CONGRESSO REAGE E VAI RECORRER DE DECISÃO DE MINISTRO DO SUPREMO
 
Em uma dura resposta à decisão do STF (Supremo Tribunal Federal) de suspender o projeto que inibe a criação dos novos partidos, os presidentes da Câmara, Henrique Eduardo Alves (PMDB-RN), e do Senado, Renan Calheiros (PMDB-AL), acusaram o Judiciário nesta quinta-feira de "intromissão" no Poder Legislativo.
Segundo a Folha, eles reclamam de decisão do ministro Gilmar Mendes de suspender temporariamente a tramitação do projeto que inibe a criação de partidos, já aprovado na Câmara e em discussão no Senado. O despacho ocorreu horas depois de avançar na Câmara uma proposta que retira poderes do Supremo.
Renan disse que há uma "crise" entre os dois Poderes ao anunciar que o Congresso vai recorrer contra a decisão, tomada ontem de forma liminar por Mendes.
"Da mesma forma que nós nunca influenciamos decisões do Judiciário, nós não aceitamos que o Judiciário influa nas decisões do Legislativo. Nós consideramos isso uma invasão e vamos entrar com agravo regimental que é, sobretudo, para dar ao Supremo oportunidade para fazer uma revisão dos seus excessos", afirmou Renan.

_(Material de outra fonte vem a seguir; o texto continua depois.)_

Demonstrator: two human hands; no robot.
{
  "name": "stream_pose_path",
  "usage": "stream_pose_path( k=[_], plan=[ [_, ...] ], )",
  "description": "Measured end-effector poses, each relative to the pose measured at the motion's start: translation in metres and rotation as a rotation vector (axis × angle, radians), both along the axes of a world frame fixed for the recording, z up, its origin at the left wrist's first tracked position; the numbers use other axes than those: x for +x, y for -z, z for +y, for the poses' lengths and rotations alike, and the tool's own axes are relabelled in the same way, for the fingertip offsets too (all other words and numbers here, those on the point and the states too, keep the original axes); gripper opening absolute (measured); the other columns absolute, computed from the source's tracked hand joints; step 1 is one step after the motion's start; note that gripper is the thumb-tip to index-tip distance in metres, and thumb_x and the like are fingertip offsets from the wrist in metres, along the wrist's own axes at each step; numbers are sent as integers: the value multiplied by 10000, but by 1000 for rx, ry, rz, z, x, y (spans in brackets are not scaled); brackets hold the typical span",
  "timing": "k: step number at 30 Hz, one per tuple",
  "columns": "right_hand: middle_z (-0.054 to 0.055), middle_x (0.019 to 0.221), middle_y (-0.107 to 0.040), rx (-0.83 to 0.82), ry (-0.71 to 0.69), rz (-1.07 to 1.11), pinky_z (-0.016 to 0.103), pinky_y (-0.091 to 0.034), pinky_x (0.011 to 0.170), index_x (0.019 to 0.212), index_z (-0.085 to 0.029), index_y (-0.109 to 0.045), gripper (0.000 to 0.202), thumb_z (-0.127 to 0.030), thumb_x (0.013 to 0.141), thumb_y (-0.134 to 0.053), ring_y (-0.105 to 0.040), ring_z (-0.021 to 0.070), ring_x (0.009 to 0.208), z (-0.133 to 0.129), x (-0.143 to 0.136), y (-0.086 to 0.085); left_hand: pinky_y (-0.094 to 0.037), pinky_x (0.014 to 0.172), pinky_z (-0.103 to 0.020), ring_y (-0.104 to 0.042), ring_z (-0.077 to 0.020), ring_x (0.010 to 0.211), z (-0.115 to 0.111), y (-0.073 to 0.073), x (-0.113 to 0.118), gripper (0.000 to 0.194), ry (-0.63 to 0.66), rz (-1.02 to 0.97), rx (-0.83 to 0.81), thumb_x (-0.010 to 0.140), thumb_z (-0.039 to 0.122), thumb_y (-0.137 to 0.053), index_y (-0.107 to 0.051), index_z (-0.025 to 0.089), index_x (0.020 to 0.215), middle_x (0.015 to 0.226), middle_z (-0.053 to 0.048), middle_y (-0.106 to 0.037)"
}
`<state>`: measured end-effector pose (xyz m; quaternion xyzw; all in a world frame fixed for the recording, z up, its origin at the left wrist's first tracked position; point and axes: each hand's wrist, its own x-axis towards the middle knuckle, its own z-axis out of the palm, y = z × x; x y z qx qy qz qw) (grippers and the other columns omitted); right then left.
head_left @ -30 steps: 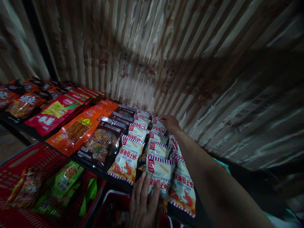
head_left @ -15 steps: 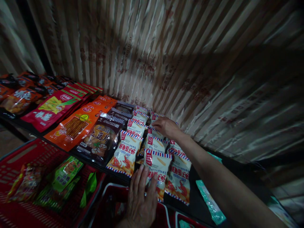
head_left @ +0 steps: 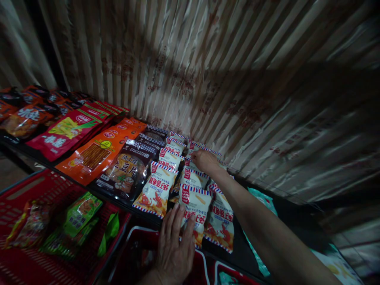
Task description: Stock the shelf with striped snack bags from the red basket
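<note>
White snack bags with red lettering and red-and-blue striped edges lie in overlapping rows on a black shelf. My left hand rests with outstretched fingers on the lower part of the front middle snack bag. Farther back, my right hand reaches over the rows, its fingers curled against a snack bag near the corrugated wall. The hand itself hides the fingertips. Under my right forearm lies the front right snack bag, partly covered.
Dark brown chip bags, orange packets and pink packets line the shelf leftward. A red basket with green packets stands in front; another basket sits below my left hand. Teal packets lie right. Corrugated sheeting backs the shelf.
My right hand's fingers have curled in more, and its forearm has shifted slightly. The front right snack bag sits a little farther left. My left hand stays on the front middle bag.
</note>
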<state>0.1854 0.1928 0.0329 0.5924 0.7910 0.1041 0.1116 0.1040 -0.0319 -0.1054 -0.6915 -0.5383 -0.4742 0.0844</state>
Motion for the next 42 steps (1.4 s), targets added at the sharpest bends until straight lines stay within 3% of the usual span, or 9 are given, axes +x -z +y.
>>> stream_pose_path(
  k=[8,15,22,27,34,42],
  plan=[
    [121,1057,-663,40,-27,-5,276,-451,746,1001,-172,-652,329,-282,916,-353,-634,208,932,5,-1,-7,-333,1034,-420,-312,-282,1343,0,-2,-1,424,-9,-2,-3,846,106,-438,-508,140,1263,1388,-152,-414],
    [157,1057,-650,42,-26,-9,322,-453,771,997,-163,-665,322,-239,909,-365,-625,250,965,7,0,-14,-343,1033,-404,-320,-265,1341,-1,-4,-1,401,-13,0,-12,858,130,-433,-513,151,1251,1380,-142,-432],
    [151,1089,-647,92,-52,84,333,-450,759,989,-181,-656,309,-252,912,-366,-624,259,960,4,-2,-13,-354,1032,-413,-326,-274,1342,0,-2,0,422,-21,6,-27,852,129,-445,-502,152,1270,1399,-152,-414],
    [103,1048,-662,105,-100,199,292,-439,753,1062,-185,-618,269,-230,884,-422,-617,223,942,-7,14,-10,-351,1042,-433,-304,-285,1352,0,-3,1,446,-2,-18,-36,838,107,-460,-484,141,1282,1423,-156,-378],
    [40,864,-680,-109,-331,244,233,-417,767,861,-201,-696,234,-215,880,-463,-601,152,826,-23,29,-10,-373,1030,-453,-295,-297,1355,-2,-1,2,482,14,-17,-57,841,113,-466,-450,144,1321,1430,-159,-367],
    [35,871,-685,-201,-320,315,233,-435,715,820,-196,-693,148,-205,809,-545,-609,149,789,-19,30,-7,-389,1026,-447,-302,-284,1355,-3,0,2,498,6,-9,-71,846,119,-457,-432,162,1342,1430,-149,-374]
  ],
)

No mesmo tom, Henrique Alves afirmou que o Congresso não aceita "essa intromissão" do Judiciário e vai reagir contra medidas arbitrárias tomadas por um outro Poder.
"Não aceitamos essa intromissão em nossa competência. Esta Casa não interfere na maneira de votar dos ministros, dos senhores do Supremo. Também não concordamos que interfiram aqui no nosso processo correto, constitucional e regimental de prestar os nossos votos", afirmou Alves.
Os presidentes da Câmara e do Senado vão apresentar ainda hoje um agravo regimental ao STF para pedir que a Corte reveja a decisão, que foi baseada em pedido do senador Rodrigo Rollemberg (PSB-DF) para a suspensão do projeto.
"Nós temos outros instrumentos, mas sem querer agravar a crise, a separação dos Poderes, vamos primeiro entrar com um agravo regimental. Nós não queremos agravar a relação. É inconcebível que haja uma tentativa de influir no andamento do processo legislativo", afirmou Renan.
A reação à decisão do ministro, que foi indicado pelo ex-presidente Fernando Henrique Cardoso (PSDB) para o STF, foi articulada ao longo do dia por Renan e Henrique Alves. Renan teve sucessivas reuniões com aliados, como Gim Argello (PTB-DF), Eunício Oliveira (PMDB-CE) e o líder do governo, senador Eduardo Braga (PMDB-AM), antes de decidir subir o tom contra o STF.